Each line of the material that mentions the word "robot" is to be copied.

▶ **Records supplied**
++++++++++++++++++++
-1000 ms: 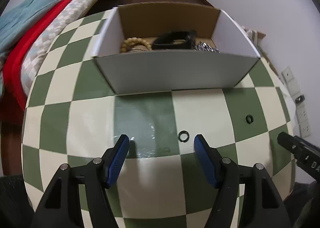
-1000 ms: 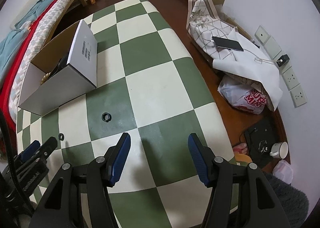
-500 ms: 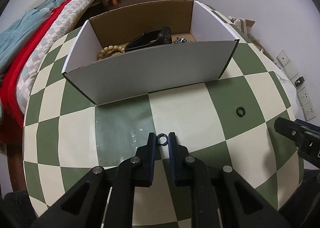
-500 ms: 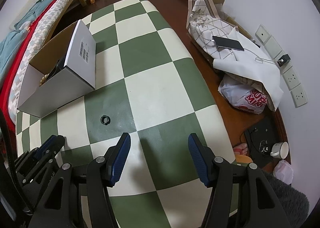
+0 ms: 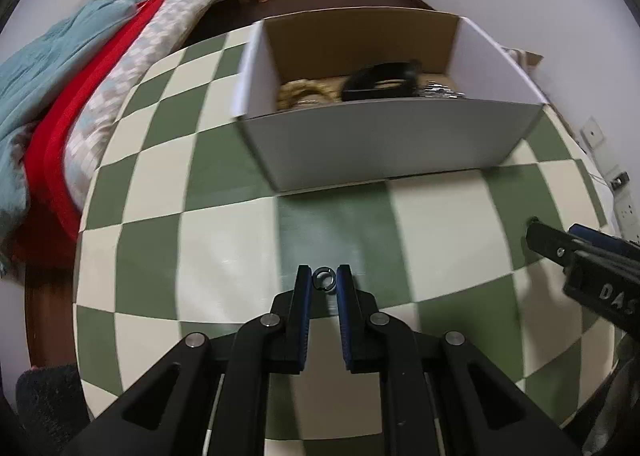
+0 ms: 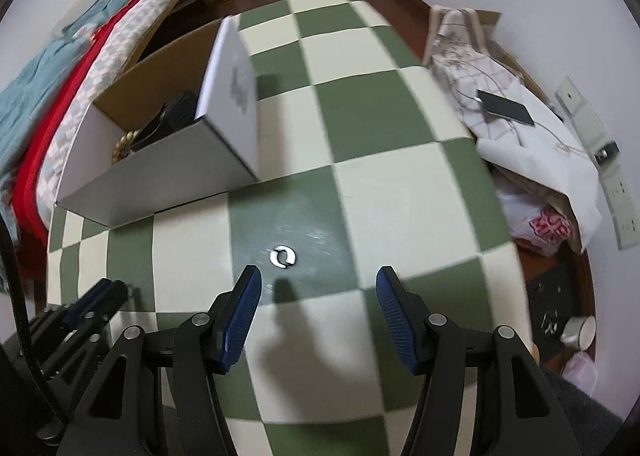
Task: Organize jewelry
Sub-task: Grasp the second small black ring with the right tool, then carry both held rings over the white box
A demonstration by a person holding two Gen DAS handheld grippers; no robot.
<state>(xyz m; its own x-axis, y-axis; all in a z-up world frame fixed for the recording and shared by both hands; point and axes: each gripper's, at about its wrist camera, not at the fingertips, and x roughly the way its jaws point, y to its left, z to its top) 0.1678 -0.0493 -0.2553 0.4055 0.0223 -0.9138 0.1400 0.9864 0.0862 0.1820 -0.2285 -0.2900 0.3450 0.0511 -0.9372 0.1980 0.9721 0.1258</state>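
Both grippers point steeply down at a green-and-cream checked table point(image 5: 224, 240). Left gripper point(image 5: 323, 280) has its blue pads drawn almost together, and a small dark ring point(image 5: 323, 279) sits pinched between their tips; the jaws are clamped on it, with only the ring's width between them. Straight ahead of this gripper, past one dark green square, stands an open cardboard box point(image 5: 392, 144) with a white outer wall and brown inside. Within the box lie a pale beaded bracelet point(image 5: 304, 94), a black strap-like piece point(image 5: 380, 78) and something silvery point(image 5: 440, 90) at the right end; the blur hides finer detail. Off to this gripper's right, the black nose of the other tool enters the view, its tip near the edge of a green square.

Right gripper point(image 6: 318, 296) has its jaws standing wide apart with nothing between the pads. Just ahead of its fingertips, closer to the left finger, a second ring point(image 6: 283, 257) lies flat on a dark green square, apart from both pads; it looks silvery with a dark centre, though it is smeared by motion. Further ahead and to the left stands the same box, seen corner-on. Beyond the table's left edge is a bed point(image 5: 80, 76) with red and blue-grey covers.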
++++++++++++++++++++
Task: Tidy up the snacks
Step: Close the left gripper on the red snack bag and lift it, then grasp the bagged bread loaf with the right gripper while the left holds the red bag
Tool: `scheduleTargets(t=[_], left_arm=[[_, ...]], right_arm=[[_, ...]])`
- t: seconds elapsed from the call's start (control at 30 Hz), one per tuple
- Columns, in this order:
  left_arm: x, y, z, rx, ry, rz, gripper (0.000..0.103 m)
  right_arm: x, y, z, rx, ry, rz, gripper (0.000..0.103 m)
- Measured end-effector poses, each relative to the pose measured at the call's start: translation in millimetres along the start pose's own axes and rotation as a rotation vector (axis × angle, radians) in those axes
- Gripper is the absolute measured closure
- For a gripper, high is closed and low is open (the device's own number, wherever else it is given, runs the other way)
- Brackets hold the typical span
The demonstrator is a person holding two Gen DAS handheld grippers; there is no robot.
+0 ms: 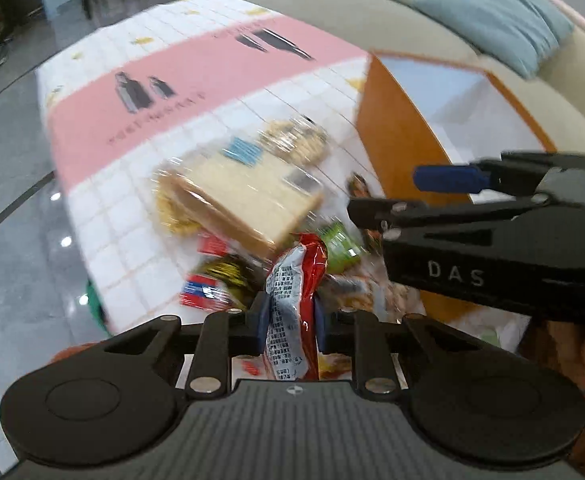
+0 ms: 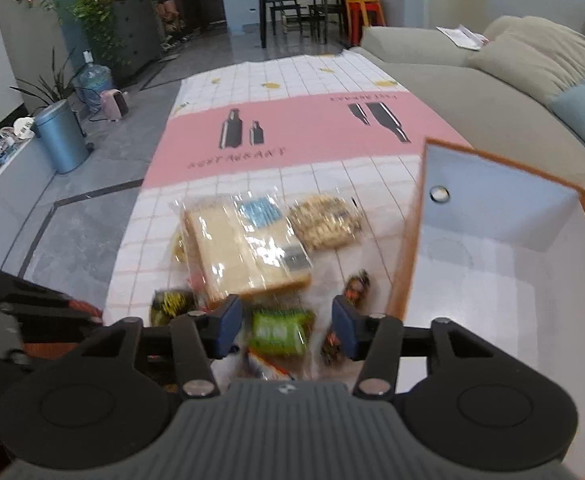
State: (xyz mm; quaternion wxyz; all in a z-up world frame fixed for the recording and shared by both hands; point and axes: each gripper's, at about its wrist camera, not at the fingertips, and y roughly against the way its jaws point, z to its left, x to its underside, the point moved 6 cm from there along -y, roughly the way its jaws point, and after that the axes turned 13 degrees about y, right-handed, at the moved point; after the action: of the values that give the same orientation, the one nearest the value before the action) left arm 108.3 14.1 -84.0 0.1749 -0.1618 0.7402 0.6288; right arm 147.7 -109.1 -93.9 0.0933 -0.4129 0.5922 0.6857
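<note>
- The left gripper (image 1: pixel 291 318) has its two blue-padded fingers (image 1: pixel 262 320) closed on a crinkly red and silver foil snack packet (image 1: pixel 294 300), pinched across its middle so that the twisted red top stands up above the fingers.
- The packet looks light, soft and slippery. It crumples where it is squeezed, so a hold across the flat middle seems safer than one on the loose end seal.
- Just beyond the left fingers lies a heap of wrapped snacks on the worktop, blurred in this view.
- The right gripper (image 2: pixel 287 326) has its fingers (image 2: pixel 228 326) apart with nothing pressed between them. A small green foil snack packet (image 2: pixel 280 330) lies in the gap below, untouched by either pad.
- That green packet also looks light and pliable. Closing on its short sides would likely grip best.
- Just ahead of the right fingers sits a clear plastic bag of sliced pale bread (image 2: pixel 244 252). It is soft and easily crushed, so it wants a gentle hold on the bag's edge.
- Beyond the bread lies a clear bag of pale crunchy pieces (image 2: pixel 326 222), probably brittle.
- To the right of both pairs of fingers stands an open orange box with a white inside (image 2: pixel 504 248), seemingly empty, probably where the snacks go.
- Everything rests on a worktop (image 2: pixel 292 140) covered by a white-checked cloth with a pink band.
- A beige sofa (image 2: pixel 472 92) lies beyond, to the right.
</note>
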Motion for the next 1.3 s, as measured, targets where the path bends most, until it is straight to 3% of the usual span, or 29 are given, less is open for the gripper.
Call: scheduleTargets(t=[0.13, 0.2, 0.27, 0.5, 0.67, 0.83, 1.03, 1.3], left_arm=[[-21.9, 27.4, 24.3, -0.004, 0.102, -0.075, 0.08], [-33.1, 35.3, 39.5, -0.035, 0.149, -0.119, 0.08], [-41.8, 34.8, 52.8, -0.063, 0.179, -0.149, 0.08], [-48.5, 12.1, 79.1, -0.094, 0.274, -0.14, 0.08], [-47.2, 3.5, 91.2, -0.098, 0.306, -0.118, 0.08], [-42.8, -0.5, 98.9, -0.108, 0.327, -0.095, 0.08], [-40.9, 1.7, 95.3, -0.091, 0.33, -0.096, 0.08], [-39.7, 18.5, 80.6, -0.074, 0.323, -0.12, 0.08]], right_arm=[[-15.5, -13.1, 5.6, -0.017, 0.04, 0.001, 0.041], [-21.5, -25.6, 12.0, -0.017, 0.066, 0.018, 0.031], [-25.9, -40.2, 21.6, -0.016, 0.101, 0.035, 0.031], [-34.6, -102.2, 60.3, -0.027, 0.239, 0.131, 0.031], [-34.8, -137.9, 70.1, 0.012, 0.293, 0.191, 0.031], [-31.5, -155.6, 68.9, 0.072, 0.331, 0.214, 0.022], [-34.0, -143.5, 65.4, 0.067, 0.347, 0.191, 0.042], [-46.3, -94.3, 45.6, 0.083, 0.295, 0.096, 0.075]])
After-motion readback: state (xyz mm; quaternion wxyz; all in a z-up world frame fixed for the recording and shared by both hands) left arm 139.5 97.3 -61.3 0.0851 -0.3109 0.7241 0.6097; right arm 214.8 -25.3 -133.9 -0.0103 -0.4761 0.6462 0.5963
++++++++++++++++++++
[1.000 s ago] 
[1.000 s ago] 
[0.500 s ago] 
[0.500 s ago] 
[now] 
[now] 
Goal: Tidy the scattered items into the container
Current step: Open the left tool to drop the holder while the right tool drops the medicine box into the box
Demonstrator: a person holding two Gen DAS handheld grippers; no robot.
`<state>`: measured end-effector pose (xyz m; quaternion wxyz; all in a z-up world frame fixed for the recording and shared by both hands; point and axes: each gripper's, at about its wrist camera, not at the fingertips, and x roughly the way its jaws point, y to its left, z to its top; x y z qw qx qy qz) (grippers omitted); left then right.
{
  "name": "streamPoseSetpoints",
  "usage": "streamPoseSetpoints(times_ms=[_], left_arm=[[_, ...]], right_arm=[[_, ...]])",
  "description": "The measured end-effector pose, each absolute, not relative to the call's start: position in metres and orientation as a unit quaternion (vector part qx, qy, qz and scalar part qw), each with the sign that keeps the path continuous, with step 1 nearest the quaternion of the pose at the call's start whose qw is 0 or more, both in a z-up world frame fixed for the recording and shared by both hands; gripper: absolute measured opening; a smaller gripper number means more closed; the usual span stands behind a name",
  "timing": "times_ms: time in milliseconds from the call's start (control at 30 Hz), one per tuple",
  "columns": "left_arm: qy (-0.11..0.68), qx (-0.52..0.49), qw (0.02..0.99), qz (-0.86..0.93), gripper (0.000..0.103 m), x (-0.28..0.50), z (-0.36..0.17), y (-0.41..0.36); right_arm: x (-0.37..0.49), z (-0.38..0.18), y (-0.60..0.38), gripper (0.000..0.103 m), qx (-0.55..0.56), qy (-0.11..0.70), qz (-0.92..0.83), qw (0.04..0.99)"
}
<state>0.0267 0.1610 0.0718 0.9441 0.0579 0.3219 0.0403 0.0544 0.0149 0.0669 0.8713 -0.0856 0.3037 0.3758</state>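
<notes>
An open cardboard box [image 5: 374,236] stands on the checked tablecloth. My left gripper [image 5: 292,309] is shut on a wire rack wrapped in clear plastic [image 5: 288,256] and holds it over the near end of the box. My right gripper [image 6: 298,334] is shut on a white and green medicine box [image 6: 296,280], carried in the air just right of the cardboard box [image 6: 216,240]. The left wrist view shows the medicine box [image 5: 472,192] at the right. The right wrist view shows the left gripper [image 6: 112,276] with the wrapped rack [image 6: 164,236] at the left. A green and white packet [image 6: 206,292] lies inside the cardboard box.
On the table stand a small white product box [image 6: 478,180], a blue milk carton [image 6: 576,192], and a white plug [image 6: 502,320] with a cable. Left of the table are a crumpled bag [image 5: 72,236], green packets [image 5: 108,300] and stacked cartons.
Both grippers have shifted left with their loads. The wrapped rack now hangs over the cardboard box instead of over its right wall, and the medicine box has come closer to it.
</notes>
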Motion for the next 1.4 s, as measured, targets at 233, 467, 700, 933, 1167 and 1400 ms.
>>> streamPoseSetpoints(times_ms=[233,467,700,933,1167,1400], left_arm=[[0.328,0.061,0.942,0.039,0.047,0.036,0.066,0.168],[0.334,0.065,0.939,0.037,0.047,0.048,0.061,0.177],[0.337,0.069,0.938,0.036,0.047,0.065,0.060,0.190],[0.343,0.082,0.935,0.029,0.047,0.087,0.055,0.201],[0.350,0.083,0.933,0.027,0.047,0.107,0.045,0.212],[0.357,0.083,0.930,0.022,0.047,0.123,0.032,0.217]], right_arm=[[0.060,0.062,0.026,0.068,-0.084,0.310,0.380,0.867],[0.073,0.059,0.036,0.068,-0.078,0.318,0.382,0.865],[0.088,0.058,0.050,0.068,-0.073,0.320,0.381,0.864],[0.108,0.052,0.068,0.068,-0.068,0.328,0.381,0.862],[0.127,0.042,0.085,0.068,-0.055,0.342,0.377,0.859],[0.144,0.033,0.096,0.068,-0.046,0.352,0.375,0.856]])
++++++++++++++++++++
▶ **Finished task**
A demonstration by a person holding two Gen DAS handheld grippers; no robot.
The demonstrator is a person holding two Gen DAS handheld grippers; there is no robot.
Demonstrator: a person holding two Gen DAS handheld grippers; no robot.

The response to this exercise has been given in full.